Exercise: Before you finish, make sure every line below has been written out exactly.

Stored data:
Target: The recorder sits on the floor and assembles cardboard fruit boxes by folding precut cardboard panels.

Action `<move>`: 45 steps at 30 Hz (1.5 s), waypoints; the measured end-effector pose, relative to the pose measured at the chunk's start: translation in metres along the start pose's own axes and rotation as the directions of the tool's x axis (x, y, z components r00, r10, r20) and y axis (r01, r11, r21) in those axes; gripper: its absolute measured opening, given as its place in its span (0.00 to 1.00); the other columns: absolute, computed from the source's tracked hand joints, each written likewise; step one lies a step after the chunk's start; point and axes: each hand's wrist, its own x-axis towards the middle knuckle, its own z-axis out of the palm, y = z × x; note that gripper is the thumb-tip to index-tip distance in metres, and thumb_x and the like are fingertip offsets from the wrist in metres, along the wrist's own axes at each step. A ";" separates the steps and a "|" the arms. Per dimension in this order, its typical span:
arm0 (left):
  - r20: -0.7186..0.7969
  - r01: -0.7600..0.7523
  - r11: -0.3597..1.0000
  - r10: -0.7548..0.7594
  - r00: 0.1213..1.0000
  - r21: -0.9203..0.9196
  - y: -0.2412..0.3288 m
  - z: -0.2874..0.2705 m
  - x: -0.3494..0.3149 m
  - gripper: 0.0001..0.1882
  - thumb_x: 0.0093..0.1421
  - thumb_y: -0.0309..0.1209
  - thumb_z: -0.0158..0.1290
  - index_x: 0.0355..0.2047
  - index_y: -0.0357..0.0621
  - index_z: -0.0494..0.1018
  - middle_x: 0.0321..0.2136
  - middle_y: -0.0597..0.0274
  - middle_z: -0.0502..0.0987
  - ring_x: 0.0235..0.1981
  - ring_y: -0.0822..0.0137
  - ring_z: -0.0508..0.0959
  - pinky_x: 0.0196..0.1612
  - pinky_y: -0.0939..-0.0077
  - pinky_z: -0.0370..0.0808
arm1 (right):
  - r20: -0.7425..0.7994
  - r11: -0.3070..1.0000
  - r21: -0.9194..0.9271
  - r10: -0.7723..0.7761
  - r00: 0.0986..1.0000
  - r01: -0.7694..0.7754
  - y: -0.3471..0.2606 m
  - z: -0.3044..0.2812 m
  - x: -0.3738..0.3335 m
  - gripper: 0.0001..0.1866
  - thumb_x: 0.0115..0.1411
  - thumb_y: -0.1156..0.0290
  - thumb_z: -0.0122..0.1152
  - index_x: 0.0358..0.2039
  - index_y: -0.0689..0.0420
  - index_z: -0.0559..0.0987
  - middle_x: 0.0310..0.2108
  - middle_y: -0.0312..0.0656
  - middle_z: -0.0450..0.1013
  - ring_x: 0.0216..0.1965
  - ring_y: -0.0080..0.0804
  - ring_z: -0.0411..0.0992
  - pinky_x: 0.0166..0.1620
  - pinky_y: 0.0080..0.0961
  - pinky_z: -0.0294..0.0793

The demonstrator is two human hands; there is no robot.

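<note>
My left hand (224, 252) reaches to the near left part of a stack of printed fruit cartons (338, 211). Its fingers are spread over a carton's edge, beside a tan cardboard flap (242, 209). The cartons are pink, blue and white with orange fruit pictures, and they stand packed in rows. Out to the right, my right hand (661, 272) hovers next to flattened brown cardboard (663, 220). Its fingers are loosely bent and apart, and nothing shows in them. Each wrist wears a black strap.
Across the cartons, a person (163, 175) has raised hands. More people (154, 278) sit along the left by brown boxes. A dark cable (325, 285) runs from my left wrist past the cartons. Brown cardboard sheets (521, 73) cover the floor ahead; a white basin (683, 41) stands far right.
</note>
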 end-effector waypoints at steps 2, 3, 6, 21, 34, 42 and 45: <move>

Exercise response:
Target: The recorder sits on the floor and assembles cardboard fruit boxes by folding precut cardboard panels.

Action `<move>`: 45 steps at 30 Hz (1.5 s), waypoints; the measured end-effector pose, relative to the pose measured at the chunk's start: translation in metres along the start pose's own axes and rotation as the directions of the tool's x axis (x, y, z components r00, r10, r20) and y axis (r01, r11, r21) in those axes; gripper: its absolute measured opening, given as its place in its span (0.00 to 1.00); the other columns: absolute, computed from the source's tracked hand joints, each written likewise; step one lies a step after the chunk's start; point and axes: each hand's wrist, its own x-axis towards the middle knuckle, its own z-axis out of the palm, y = z × x; note that gripper is the thumb-tip to index-tip distance in metres, and thumb_x and the like are fingertip offsets from the wrist in metres, along the wrist's own axes at each step. A ";" separates the steps and a "|" the arms. Per dimension in this order, its typical span:
arm0 (left):
  - r20: -0.7186..0.7969
  - r01: -0.7600..0.7523
  - r11: -0.3597..1.0000
  - r10: -0.7548..0.7594
  - r00: 0.1213..1.0000
  - r21: -0.9203..0.9196
  - y: -0.2412..0.3288 m
  - z: -0.2874..0.2705 m
  - x: -0.3494..0.3149 m
  - gripper: 0.0001..0.1882
  - thumb_x: 0.0093..0.1421
  - thumb_y: -0.0309..0.1209
  - thumb_z: -0.0158..0.1290
  - index_x: 0.0355..0.2047
  - index_y: -0.0357..0.0621
  - index_z: -0.0494..0.1018
  - middle_x: 0.0321..0.2136
  - middle_y: -0.0597..0.0274
  - middle_z: -0.0502..0.0987
  - ring_x: 0.0235..0.1981
  - ring_y: -0.0822..0.0137
  - ring_z: -0.0508..0.0959
  - pinky_x: 0.0196..0.1612
  - pinky_y: -0.0939..-0.0077
  - pinky_z: -0.0370..0.0808
arm1 (right):
  - r20: -0.7425..0.7994
  - r11: -0.3070..1.0000
  - r21: -0.9194..0.9271
  - r10: -0.7723..0.7761
  - r00: 0.0986..1.0000
  - r01: -0.7694..0.7754
  - y: -0.3471..0.2606 m
  - z: -0.3044..0.2812 m
  - x: -0.3738..0.3335 m
  - gripper: 0.0001..0.1866
  - thumb_x: 0.0115..0.1411
  - thumb_y: -0.1156..0.0290
  - thumb_z: -0.0122..0.1152
  - index_x: 0.0358..0.2039
  - index_y: -0.0689..0.0420
  - index_z: -0.0559..0.0987
  - middle_x: 0.0310..0.2108
  - middle_y: -0.0312..0.0656
  - middle_z: -0.0450..0.1013
  - ring_x: 0.0216..0.1965
  - ring_y: -0.0080..0.0804
  - ring_z: -0.0411..0.0992
  - pinky_x: 0.0166..0.1620
  - pinky_y: 0.0080..0.0961
  - pinky_z: -0.0294..0.0793

The demonstrator is two human hands; there is no robot.

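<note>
My left hand (224, 252) reaches to the near left part of a stack of printed fruit cartons (338, 211). Its fingers are spread over a carton's edge, beside a tan cardboard flap (242, 209). The cartons are pink, blue and white with orange fruit pictures, and they stand packed in rows. Out to the right, my right hand (661, 272) hovers next to flattened brown cardboard (663, 220). Its fingers are loosely bent and apart, and nothing shows in them. Each wrist wears a black strap.
Across the cartons, a person (163, 175) has raised hands. More people (154, 278) sit along the left by brown boxes. A dark cable (325, 285) runs from my left wrist past the cartons. Brown cardboard sheets (521, 73) cover the floor ahead; a white basin (683, 41) stands far right.
</note>
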 end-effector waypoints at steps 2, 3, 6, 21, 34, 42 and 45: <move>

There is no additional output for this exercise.